Railway station in Sydney, New South Wales, Australia

Chester Hill railway station is a heritage-listed railway station on the Main Southern railway line in the Sydney suburb of Chester Hill. It is served by Sydney Trains' T3 Liverpool & Inner West Line services.

==History==
Chester Hill station opened on 8 October 1924 when the Main Southern railway line was extended from Regents Park to Cabramatta.

To the south of the station lies the Southern Sydney Freight Line, which opened in January 2013.

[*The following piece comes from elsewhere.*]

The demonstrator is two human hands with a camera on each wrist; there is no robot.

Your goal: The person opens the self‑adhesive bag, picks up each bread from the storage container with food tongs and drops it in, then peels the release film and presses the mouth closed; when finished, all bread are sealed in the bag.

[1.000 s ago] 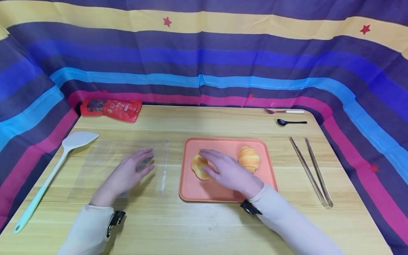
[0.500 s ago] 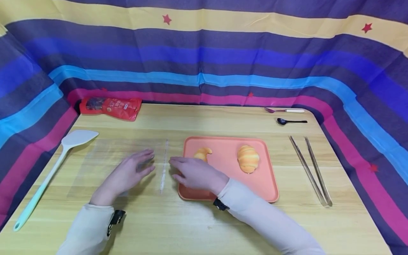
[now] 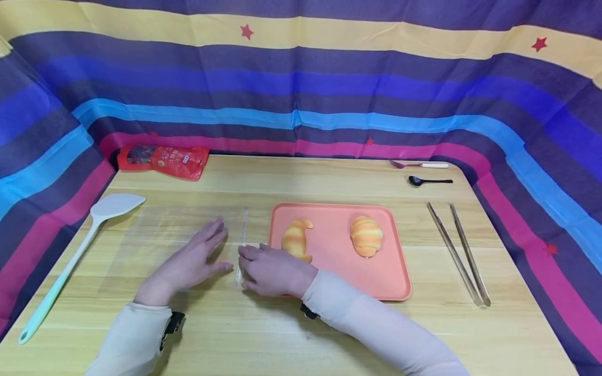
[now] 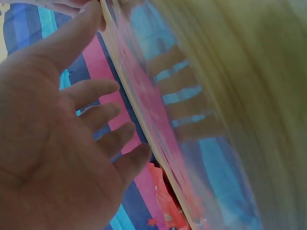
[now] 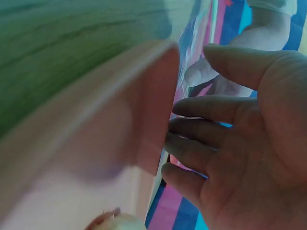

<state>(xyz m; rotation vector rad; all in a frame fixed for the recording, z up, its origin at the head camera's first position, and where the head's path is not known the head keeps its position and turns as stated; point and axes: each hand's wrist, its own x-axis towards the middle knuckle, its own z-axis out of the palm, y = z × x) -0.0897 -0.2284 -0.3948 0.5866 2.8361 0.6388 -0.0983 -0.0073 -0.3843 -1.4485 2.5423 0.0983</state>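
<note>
Lying flat on the table, a clear bag sits under the open left hand. The right hand, fingers loosely extended, rests at its sealed edge.

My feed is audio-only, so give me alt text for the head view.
Both hands, left hand and right hand, rest on a clear plastic bag lying flat on a wooden table. Beside them, an orange tray holds two croissants.
</note>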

As part of Transport for NSW's Safe Accessible Transport program, construction was undertaken at the station, which included the installation of a new lift, stairs and elevated walkway, as well as platform levelling and the installation of tactile ground surface indicators. These upgrades were completed in July 2026.

==Platforms and services==
Historically, eastbound services connected Chester Hill to the City Circle via and the Main Suburban railway line. Between 2013 and 2024, eastbound services from Chester Hill to the City Circle ran only via an alternate route along the Bankstown railway line. Following the partial closure of the Bankstown railway line for Sydney Metro conversion in 2024, this situation reverted. Now eastbound services from Chester Hill operate to the City Circle via Lidcombe again, branded as the T3 Liverpool & Inner West Line.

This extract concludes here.